> YOUR INSTRUCTIONS
Across the whole listing, filter for the string "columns" and copy every line that has it.

> MATERIAL PROVIDED
-=-=-

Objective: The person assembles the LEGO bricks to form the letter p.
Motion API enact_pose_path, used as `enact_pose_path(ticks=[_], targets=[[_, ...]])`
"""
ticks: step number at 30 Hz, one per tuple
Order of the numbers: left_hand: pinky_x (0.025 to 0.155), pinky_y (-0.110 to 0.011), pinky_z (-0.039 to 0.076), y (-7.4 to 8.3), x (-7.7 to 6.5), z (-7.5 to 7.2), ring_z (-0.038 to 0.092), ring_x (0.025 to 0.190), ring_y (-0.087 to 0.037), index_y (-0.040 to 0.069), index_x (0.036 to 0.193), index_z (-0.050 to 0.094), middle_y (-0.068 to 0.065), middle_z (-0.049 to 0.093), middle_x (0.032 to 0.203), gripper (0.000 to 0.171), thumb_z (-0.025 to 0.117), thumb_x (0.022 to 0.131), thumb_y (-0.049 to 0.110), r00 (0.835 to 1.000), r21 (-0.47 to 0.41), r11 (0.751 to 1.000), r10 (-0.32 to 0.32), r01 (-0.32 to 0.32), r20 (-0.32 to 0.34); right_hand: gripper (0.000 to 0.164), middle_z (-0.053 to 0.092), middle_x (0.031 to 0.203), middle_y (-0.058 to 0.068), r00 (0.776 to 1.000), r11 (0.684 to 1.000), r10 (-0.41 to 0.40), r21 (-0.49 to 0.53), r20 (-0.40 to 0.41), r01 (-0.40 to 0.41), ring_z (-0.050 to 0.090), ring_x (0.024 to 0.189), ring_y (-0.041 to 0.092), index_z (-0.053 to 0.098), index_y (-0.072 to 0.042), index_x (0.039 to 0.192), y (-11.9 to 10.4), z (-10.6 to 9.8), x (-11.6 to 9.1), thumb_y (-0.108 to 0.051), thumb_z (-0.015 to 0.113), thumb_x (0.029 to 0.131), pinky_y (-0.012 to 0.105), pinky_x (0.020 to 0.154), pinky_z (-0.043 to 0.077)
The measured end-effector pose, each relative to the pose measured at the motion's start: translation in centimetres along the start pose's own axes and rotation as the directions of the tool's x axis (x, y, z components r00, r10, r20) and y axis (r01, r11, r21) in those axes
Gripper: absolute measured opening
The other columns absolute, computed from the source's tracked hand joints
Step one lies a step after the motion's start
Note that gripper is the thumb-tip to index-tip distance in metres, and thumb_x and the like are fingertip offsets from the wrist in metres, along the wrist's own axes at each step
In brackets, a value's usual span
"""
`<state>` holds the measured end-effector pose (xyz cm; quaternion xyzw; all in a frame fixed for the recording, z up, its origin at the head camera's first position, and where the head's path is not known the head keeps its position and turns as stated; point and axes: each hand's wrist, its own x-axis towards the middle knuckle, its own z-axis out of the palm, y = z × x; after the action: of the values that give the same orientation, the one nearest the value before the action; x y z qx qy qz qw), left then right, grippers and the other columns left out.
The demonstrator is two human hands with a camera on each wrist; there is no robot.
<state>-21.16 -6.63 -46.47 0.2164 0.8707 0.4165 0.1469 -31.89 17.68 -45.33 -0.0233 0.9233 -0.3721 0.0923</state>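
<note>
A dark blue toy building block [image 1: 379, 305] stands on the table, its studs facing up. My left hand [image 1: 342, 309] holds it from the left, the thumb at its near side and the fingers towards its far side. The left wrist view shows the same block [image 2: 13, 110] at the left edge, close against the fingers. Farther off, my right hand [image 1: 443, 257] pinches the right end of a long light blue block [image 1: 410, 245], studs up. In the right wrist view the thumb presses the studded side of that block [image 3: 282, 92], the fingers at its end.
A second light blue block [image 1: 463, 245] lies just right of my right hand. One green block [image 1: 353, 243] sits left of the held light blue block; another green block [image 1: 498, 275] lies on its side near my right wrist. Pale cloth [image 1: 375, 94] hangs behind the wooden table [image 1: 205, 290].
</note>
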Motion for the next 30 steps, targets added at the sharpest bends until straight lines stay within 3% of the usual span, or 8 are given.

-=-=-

> ANSWER BELOW
The other columns absolute, computed from the source's tracked hand joints
`<state>` holds the measured end-effector pose (xyz cm; quaternion xyzw; all in a frame fixed for the recording, z up, its origin at the head camera's first position, and where the head's path is not known the head keeps its position and turns as stated; point and axes: each hand's wrist, its own x-axis towards the middle knuckle, its own z-axis out of the palm, y = z × x; after the action: of the values that give the same orientation, the one nearest the value before the action; x y z qx qy qz qw), left then right, grippers and the other columns left out.

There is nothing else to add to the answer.